自分に非はないとしても、母の倒れる原因を作ってしまったことにはやはり罪悪感を感じてしまいながら、アオイは母の病室へと戻り、ベッド脇のパイプ椅子に腰かけた。
「ごめんなさい。学校、遅刻させちゃったわね」
「別にいいよ。それくらい……」
横たわったまま微笑みかけてくる母の顔から、なんとなく目を逸らす。母は四十代だが、息子という立場からの贔屓目なしにも若く美しいほうだ。だが、やはり今日はどこかその顔が青ざめ、いつもより年老いたように見えて、それが酷く痛々しいのだった。
「ところで、鉄子さんは?」
「鉄子さんなら、家に着替えを取りに行ってもらっているわ。ここへ一緒に来てくれて、ついさっきまでいたのだけれど」
そうか、とアオイは返事して、やけに重く感じられる静寂の中、しばし頭を巡らせて別の話題を探した。母親を相手に何をソワソワしているんだと馬鹿らしく思ったが、アオイはこの二人きりの静かな空間というものにどうしようもなく危険を感じて、
「じゃあ、俺はもう……」
と、逃げるように腰を上げた。だが、
「ちょっと待ちなさい」
不意に強く母に呼び止められ、ギクリと振り返る。
「な、なんだよ」
「ねぇ……あなた、本当に菫山女子には行ってくれないの?」
やっぱり来た。またこの話だ。とアオイはうんざりしながら、
「言ってるだろ。そんなとこ行けるわけがあるか。なんで男の俺が、女子高なんぞに入らなきゃいけないんだよ。どう考えてもおかしいだろ。っていうか、自分が倒れて病院に運ばれてるって時に、こんな話するか、普通」
「だって、それは……。ああ、あなたひょっとして、男が女子高に入学できるわけなんてないって、まだ思っているの? だから、それは言ったでしょう? あの学校にはお母さんの知り合いがたくさんいるから、何も問題ないって」
「誰もそんな心配はしてない。俺はただ単純に行きたくないって言ってるんだ。それに、俺はサッカーがやりたくて、サッカーの強いこの高校に入ったんだ。毎日頑張ってようやく認められてきたところだってのに、どうして今さら転校しなきゃならないんだ。俺はもう、こうして今の高校に入ったんだし、それ母さん、『もう諦めた。何も言わない』って確かに言ってただろ。なのに、いつまでこの話をするつもりなんだよ」
「だって、あの時は受験やら何やらで、しょうがなかったから……。でも、やはり駄目よ。あなたは菫山女子へ行って、ちゃんと立派な女子の精神を学ぶべきよ。我が百合園家の家系は、代々、江戸時代から継いできた女子作法の名家なのよ? それを私の代で途絶えさせるわけにはいかないじゃない。だから、ねぇ、どうかお願い。この家を背負える立派な女子になって、アオイ」
母は切々と言った。どうやら母にとっては病気である自分の身体よりも、百合園家が持つ名家としての看板のほうが大事らしい。そう思うと、アオイは余計に腹が立つのだった。

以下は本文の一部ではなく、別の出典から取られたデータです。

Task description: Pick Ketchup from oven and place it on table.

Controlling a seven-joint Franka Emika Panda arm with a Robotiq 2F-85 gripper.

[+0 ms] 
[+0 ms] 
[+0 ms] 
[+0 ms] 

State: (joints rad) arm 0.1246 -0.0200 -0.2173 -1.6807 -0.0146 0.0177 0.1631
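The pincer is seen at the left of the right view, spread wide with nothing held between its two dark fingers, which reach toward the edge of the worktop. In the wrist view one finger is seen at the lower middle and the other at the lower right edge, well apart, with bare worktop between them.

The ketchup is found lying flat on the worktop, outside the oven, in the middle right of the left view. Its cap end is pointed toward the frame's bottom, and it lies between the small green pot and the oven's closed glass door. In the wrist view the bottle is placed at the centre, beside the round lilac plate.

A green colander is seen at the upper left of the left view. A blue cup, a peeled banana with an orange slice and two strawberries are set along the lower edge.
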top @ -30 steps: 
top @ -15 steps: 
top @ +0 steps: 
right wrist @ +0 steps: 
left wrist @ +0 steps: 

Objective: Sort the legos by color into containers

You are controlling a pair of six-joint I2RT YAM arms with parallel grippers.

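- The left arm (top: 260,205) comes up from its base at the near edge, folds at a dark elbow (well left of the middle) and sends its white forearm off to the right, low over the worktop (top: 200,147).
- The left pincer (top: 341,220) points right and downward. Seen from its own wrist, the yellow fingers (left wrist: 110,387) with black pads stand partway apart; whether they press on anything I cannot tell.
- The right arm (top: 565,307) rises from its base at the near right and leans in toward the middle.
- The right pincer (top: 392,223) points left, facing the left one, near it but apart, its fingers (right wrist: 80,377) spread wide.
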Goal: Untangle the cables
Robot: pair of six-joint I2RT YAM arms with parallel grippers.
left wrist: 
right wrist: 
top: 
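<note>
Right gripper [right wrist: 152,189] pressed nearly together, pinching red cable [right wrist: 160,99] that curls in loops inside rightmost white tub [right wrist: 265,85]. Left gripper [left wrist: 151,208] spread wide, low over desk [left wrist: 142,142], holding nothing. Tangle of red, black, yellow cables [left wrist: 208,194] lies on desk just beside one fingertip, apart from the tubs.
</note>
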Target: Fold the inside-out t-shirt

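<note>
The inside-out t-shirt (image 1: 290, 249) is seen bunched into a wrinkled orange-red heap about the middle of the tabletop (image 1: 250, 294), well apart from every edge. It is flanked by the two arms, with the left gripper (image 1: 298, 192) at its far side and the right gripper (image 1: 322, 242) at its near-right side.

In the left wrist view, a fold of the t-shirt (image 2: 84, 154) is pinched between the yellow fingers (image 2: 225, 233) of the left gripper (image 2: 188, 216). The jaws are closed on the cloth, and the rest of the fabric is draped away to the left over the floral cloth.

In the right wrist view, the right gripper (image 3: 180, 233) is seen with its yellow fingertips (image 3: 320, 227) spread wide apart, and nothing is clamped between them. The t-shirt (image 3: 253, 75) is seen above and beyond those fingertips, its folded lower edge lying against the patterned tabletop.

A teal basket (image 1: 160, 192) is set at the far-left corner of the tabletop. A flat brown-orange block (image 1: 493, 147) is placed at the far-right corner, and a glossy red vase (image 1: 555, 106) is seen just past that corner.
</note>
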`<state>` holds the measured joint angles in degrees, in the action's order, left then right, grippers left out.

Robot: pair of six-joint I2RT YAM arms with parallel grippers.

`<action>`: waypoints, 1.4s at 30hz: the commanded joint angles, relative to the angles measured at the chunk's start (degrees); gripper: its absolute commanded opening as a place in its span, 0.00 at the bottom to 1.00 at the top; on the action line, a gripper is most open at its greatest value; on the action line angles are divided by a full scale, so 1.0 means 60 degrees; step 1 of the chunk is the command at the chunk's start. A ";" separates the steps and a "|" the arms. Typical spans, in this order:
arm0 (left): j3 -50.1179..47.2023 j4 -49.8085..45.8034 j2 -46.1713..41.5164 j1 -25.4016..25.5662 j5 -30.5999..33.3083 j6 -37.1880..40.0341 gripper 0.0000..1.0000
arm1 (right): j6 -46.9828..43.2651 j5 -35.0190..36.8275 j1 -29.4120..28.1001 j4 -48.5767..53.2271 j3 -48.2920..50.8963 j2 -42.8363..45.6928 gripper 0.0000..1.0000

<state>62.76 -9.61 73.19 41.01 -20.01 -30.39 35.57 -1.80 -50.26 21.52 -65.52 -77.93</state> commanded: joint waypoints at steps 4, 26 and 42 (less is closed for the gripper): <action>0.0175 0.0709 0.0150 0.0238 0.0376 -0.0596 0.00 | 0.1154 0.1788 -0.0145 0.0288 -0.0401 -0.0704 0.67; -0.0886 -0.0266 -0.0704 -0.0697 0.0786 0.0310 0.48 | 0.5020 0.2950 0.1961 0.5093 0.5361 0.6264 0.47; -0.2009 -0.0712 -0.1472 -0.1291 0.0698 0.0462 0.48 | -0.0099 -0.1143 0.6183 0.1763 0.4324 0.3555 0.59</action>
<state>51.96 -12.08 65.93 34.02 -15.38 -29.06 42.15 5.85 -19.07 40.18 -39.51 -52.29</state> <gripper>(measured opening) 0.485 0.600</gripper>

「それに、菫山にはあなたの許嫁の子もいるのよ。あなただって、自分の許嫁がどんなだか見てみたい気はあるんでしょう? 安心して。すごく可愛らしい子だから、あなたもきっと一目惚れしてしまうわ。名前は希司シノさんっていうの、年はあなたより一つ上だけれど――」
「いい加減にしてくれ。その話はもう何遍も聞いたし、許嫁なんて興味ないって言ってるだろ。そんなの、俺には関係ない」
「また、あなたはそんな意地っ張りな……」
「知ったことじゃないんだよ。こんな家がどうなろうと、別に俺には関係ないんだ。っていうか、いっそ潰れちまえばいい。そのほうがよっぽど嬉しいぜ」
「なっ!? つ、『潰れちまえ』なんて、どうしてあなたはそんな――っ! うぅっ!」
「え? か、母さん……?」
しまった――
アオイは息を呑み、顔を苦悶に歪めながら胸を押さえた母に慄然と駆け寄ると、すぐさまナースコールを押して看護師を呼んだ。すると、一分と経たないうちに病室は修羅場と化したのだった。
まるでガラス一枚、隔てた場所にいるように、アオイはその光景をただ遠くから呆然と眺めることしかできなかった。